Thread: pg_dump DROP commands and implicit search paths

pg_dump DROP commands and implicit search paths

From

Tom Lane

Date:

13 May 2002, 17:59:31

I'm working on cleaning up loose ends in pg_dump, and in particular
trying to ensure that objects in user schemas can be named the same
as system objects without conflicts.  Most of this works now, thanks
to Peter's idea about explicitly setting the search path to include
just the current target schema.  But there is a problem with pg_dump's
option to issue explicit DROP commands.  Right now, with that option
pg_dump will produce output like
set search_path = my_schema;
drop table my_table;
create table my_table (...);

This works fine unless the object name duplicates a system object;
in that case, since the effective search path is really "pg_catalog,
my_schema", the DROP will find and try to drop the system object.

I can think of two workable solutions to this:

1. Explicitly qualify target-object names in the DROP commands,
ie, we'd emit
set search_path = my_schema;
drop table my_schema.my_table;
create table my_table (...);

2. Modify the backend so that DROP has a different behavior from
other commands: it only searches the explicitly named search path
elements (and the TEMP table schema, if any).  If pg_catalog is
being searched implicitly then DROP does not look there.

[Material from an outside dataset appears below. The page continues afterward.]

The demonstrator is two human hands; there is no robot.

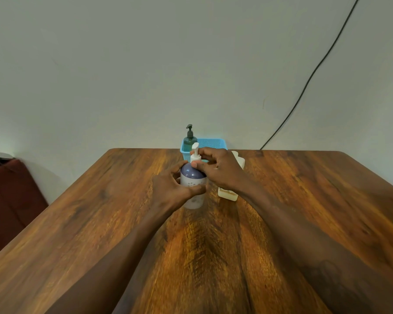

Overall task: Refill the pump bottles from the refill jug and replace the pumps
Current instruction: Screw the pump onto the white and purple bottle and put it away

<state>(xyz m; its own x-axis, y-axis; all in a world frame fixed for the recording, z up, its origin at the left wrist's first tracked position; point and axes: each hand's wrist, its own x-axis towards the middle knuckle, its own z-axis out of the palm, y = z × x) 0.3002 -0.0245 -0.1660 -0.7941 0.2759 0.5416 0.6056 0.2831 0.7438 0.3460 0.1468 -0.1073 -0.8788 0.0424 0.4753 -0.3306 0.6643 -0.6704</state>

Choice #1 is logically cleaner but would clutter the dump script with
many more explicit schema references than I'd like to have.  Choice #2
is awfully ugly at first glance but might prove a good idea in the long
run.  It'd certainly reduce the odds of mistakenly dropping a predefined
object.

Not sure which way to go.  Comments anyone?
        regards, tom lane

Re: pg_dump DROP commands and implicit search paths

From

"Rod Taylor"

Date:

13 May 2002, 21:07:07

> set search_path = my_schema;

> This works fine unless the object name duplicates a system object;
> in that case, since the effective search path is really "pg_catalog,
> my_schema", the DROP will find and try to drop the system object.

I must have missed that day.  Why is that exactly?  Clients like psql
should probably explicitly specify pg_catalog path anyway.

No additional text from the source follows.